## What the task asks
Write out the records again, exactly, leaving none out.

## Data extracts
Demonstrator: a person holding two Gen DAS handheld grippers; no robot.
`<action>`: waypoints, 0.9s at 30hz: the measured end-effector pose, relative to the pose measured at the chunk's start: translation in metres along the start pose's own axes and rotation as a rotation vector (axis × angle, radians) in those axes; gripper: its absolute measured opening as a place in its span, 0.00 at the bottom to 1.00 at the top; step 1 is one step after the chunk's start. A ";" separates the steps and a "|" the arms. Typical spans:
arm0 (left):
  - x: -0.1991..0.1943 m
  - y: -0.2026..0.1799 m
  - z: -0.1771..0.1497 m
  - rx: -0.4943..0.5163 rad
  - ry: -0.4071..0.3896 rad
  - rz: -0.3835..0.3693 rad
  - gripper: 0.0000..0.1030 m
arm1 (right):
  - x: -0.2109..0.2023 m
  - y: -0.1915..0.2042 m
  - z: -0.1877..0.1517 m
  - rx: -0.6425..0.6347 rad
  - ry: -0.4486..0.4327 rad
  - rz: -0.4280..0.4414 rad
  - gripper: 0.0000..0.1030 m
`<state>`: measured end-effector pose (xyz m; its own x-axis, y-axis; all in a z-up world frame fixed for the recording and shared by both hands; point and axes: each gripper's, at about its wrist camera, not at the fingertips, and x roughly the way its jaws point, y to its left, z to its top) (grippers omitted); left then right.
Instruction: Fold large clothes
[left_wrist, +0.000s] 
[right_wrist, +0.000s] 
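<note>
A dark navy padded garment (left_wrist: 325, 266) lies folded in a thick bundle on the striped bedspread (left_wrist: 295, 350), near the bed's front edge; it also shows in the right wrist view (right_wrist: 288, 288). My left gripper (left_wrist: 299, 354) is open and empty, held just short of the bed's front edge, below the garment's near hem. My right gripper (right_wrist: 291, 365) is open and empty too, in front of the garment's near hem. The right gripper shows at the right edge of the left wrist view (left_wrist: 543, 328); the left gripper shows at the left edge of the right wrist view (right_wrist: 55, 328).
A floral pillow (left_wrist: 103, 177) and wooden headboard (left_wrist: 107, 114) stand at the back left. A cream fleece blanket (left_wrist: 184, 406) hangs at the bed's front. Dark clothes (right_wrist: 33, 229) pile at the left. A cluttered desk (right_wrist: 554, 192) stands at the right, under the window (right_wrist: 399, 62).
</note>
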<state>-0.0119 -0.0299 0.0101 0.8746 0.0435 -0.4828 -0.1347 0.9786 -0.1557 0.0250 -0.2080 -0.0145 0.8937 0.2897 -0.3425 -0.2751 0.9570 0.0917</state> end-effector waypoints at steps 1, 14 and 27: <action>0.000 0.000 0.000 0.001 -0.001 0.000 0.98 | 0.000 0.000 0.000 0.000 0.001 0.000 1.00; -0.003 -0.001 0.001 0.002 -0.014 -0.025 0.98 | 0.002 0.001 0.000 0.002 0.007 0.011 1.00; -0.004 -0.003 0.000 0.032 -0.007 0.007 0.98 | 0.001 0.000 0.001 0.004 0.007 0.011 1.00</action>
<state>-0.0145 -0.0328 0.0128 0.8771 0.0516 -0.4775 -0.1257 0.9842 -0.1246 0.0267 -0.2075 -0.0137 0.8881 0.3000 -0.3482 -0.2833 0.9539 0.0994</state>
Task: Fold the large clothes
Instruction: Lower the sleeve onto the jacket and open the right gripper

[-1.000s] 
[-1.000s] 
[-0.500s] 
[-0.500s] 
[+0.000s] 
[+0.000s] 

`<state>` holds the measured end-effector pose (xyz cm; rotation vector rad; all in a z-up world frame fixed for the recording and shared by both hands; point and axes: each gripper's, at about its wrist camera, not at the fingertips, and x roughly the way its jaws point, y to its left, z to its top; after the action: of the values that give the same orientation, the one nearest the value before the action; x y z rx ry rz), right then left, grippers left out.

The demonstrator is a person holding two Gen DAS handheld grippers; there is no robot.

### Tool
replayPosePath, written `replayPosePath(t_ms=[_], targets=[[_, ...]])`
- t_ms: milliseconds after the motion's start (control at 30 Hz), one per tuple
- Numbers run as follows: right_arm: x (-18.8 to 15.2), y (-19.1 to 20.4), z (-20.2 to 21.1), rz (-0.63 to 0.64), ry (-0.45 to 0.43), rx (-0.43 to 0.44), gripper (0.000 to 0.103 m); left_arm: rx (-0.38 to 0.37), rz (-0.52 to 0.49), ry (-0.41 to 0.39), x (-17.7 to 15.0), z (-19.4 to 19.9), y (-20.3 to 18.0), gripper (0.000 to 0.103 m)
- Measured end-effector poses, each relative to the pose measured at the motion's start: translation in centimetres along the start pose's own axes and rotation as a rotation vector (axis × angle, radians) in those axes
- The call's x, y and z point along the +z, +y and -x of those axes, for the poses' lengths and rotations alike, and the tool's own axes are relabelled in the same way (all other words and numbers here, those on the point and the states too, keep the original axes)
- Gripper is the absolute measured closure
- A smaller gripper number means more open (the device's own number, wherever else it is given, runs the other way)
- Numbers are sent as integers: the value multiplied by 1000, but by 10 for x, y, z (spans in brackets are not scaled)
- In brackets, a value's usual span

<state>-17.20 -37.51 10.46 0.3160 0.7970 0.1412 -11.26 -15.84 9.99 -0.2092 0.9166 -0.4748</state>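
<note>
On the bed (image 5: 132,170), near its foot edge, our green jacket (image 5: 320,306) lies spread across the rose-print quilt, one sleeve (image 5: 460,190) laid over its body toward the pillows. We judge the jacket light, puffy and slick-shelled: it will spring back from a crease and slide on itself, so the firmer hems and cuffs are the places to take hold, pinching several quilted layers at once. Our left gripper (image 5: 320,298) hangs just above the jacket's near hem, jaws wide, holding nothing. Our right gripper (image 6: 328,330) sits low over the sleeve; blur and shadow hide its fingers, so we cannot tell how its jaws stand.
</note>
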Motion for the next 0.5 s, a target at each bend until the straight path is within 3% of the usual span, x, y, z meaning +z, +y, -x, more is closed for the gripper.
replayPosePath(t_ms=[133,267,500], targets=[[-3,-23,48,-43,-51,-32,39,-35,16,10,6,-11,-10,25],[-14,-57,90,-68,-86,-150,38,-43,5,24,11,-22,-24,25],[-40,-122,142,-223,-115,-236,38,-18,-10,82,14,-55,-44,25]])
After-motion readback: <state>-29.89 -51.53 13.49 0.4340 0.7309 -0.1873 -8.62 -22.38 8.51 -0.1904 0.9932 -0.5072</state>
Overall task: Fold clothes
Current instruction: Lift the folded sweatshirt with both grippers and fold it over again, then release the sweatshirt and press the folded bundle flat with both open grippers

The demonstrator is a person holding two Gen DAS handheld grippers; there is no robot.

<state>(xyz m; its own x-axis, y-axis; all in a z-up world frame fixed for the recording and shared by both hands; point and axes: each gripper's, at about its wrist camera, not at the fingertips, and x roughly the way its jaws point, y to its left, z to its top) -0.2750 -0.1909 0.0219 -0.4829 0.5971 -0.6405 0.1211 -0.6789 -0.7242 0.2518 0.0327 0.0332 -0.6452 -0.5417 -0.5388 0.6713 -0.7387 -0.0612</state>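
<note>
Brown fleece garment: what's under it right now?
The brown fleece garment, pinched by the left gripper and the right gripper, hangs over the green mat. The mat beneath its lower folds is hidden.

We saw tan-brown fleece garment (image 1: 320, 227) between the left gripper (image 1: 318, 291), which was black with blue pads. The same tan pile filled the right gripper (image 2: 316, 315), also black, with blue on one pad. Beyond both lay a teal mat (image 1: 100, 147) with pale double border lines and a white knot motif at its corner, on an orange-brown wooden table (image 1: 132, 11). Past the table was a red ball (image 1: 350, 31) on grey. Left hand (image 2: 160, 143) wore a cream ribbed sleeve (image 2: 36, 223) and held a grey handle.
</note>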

## Answer section
Demonstrator: a person holding two Gen DAS handheld grippers; no robot.
`<action>`: waypoints, 0.9s at 30hz: the measured end-effector pose, relative to the pose measured at the chunk's start: translation in metres along the start pose's own axes and rotation as a rotation vector (axis × angle, radians) in those axes; gripper: its absolute measured opening as a place in its span, 0.00 at the bottom to 1.00 at the top; step 1 is one step after the chunk's start. A ";" separates the steps and a "|" the arms. Typical spans:
arm0 (left):
  - x: -0.1991..0.1943 m
  - y: -0.2026..0.1799 m
  - z: -0.1771..0.1497 m
  - rx: -0.4943..0.5163 rad
  - ry: -0.4071..0.3896 rad
  - rz: -0.3835..0.3693 rad
  - gripper: 0.0000..0.1030 m
arm1 (right):
  - x: -0.2109..0.2023 m
  - y: -0.1915..0.2042 m
  - z: -0.1877..0.1517 m
  - rx: -0.6425..0.6347 rad
  - ry: -0.4486..0.4327 rad
  - rz: -0.4280..0.4414 rad
  - gripper: 0.0000..0.1030 m
`<state>`: measured end-effector pose (xyz m; its own x-axis, y-axis; all in a z-up world frame fixed for the recording and shared by both hands; point and axes: each gripper's, at about its wrist camera, not at the fingertips, and x roughly the way its jaws point, y to its left, z to its top) (grippers omitted); left then right.
Instruction: Fold large clothes
[left_wrist, +0.000s] 
[right_wrist, +0.000s] 
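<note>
A dark navy padded garment (left_wrist: 325, 266) lies folded in a thick bundle on the striped bedspread (left_wrist: 295, 350), near the bed's front edge; it also shows in the right wrist view (right_wrist: 288, 288). My left gripper (left_wrist: 299, 354) is open and empty, held just short of the bed's front edge, below the garment's near hem. My right gripper (right_wrist: 291, 365) is open and empty too, in front of the garment's near hem. The right gripper shows at the right edge of the left wrist view (left_wrist: 543, 328); the left gripper shows at the left edge of the right wrist view (right_wrist: 55, 328).
A floral pillow (left_wrist: 103, 177) and wooden headboard (left_wrist: 107, 114) stand at the back left. A cream fleece blanket (left_wrist: 184, 406) hangs at the bed's front. Dark clothes (right_wrist: 33, 229) pile at the left. A cluttered desk (right_wrist: 554, 192) stands at the right, under the window (right_wrist: 399, 62).
</note>
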<state>-0.0119 -0.0299 0.0101 0.8746 0.0435 -0.4828 -0.1347 0.9786 -0.1557 0.0250 -0.2080 -0.0145 0.8937 0.2897 -0.3425 -0.2751 0.9570 0.0917</state> end-effector waypoints at steps 1, 14 and 27: <action>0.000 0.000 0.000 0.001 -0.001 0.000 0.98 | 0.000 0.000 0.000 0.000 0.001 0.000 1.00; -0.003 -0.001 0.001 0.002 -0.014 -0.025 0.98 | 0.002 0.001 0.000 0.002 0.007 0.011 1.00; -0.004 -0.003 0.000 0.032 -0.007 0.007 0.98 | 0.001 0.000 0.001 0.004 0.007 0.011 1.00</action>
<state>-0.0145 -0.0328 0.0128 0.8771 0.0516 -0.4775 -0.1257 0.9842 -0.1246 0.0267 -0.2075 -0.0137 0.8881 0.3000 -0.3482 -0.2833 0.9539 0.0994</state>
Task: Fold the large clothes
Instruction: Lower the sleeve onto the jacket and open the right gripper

[-1.000s] 
[-1.000s] 
[-0.500s] 
[-0.500s] 
[+0.000s] 
[+0.000s] 

`<state>` holds the measured end-effector pose (xyz cm; rotation vector rad; all in a z-up world frame fixed for the recording and shared by both hands; point and axes: each gripper's, at about its wrist camera, not at the fingertips, and x roughly the way its jaws point, y to its left, z to its top; after the action: of the values that give the same orientation, the one nearest the value before the action; x y z rx ry rz), right then left, grippers left out.

The demonstrator is a person holding two Gen DAS handheld grippers; there is no robot.

### Tool
replayPosePath, written `replayPosePath(t_ms=[_], targets=[[_, ...]])`
- t_ms: milliseconds after the motion's start (control at 30 Hz), one per tuple
- Numbers run as follows: right_arm: x (-18.8 to 15.2), y (-19.1 to 20.4), z (-20.2 to 21.1), rz (-0.63 to 0.64), ry (-0.45 to 0.43), rx (-0.43 to 0.44), gripper (0.000 to 0.103 m); left_arm: rx (-0.38 to 0.37), rz (-0.52 to 0.49), ry (-0.41 to 0.39), x (-17.7 to 15.0), z (-19.4 to 19.9), y (-20.3 to 18.0), gripper (0.000 to 0.103 m)
- Measured end-effector poses, each relative to the pose measured at the motion's start: translation in centimetres along the start pose's own axes and rotation as a rotation vector (axis × angle, radians) in those axes
- The call's x, y and z point along the +z, +y and -x of those axes, for the poses' lengths and rotations alike, and the tool's own axes are relabelled in the same way (all other words and numbers here, those on the point and the states too, keep the original axes)
- Gripper is the absolute measured closure
- A smaller gripper number means more open (the device's own number, wherever else it is given, runs the other way)
- Numbers are sent as integers: the value multiplied by 1000, but by 10 for x, y, z (spans in brackets are not scaled)
- In brackets, a value's usual span

<state>-17.20 -37.51 10.46 0.3160 0.7970 0.1412 -11.26 -15.84 9.99 -0.2092 0.9166 -0.4748</state>
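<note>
On the bed (image 5: 132,170), near its foot edge, our green jacket (image 5: 320,306) lies spread across the rose-print quilt, one sleeve (image 5: 460,190) laid over its body toward the pillows. We judge the jacket light, puffy and slick-shelled: it will spring back from a crease and slide on itself, so the firmer hems and cuffs are the places to take hold, pinching several quilted layers at once. Our left gripper (image 5: 320,298) hangs just above the jacket's near hem, jaws wide, holding nothing. Our right gripper (image 6: 328,330) sits low over the sleeve; blur and shadow hide its fingers, so we cannot tell how its jaws stand.
</note>
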Motion for the next 0.5 s, a target at each bend until the straight path is within 3% of the usual span, x, y, z meaning +z, +y, -x, more is closed for the gripper.
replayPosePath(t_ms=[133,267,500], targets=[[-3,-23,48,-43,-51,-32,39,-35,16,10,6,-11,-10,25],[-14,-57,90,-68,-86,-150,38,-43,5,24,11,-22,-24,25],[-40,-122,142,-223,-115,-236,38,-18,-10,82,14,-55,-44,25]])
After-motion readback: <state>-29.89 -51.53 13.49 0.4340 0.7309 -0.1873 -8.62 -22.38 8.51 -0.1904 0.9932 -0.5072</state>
Overall task: Fold clothes
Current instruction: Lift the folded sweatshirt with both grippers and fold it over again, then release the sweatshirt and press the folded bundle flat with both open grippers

The demonstrator is a person holding two Gen DAS handheld grippers; there is no robot.

<state>(xyz m; its own x-axis, y-axis; all in a z-up world frame fixed for the recording and shared by both hands; point and axes: each gripper's, at about its wrist camera, not at the fingertips, and x roughly the way its jaws point, y to its left, z to its top) -0.2750 -0.1909 0.0219 -0.4829 0.5971 -0.6405 0.1211 -0.6789 -0.7242 0.2518 0.0327 0.0332 -0.6452 -0.5417 -0.5388 0.6713 -0.7387 -0.0612</state>
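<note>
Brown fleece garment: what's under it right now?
The brown fleece garment, pinched by the left gripper and the right gripper, hangs over the green mat. The mat beneath its lower folds is hidden.

We saw tan-brown fleece garment (image 1: 320, 227) between the left gripper (image 1: 318, 291), which was black with blue pads. The same tan pile filled the right gripper (image 2: 316, 315), also black, with blue on one pad. Beyond both lay a teal mat (image 1: 100, 147) with pale double border lines and a white knot motif at its corner, on an orange-brown wooden table (image 1: 132, 11). Past the table was a red ball (image 1: 350, 31) on grey. Left hand (image 2: 160, 143) wore a cream ribbed sleeve (image 2: 36, 223) and held a grey handle.
</note>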

What came before is the complete response.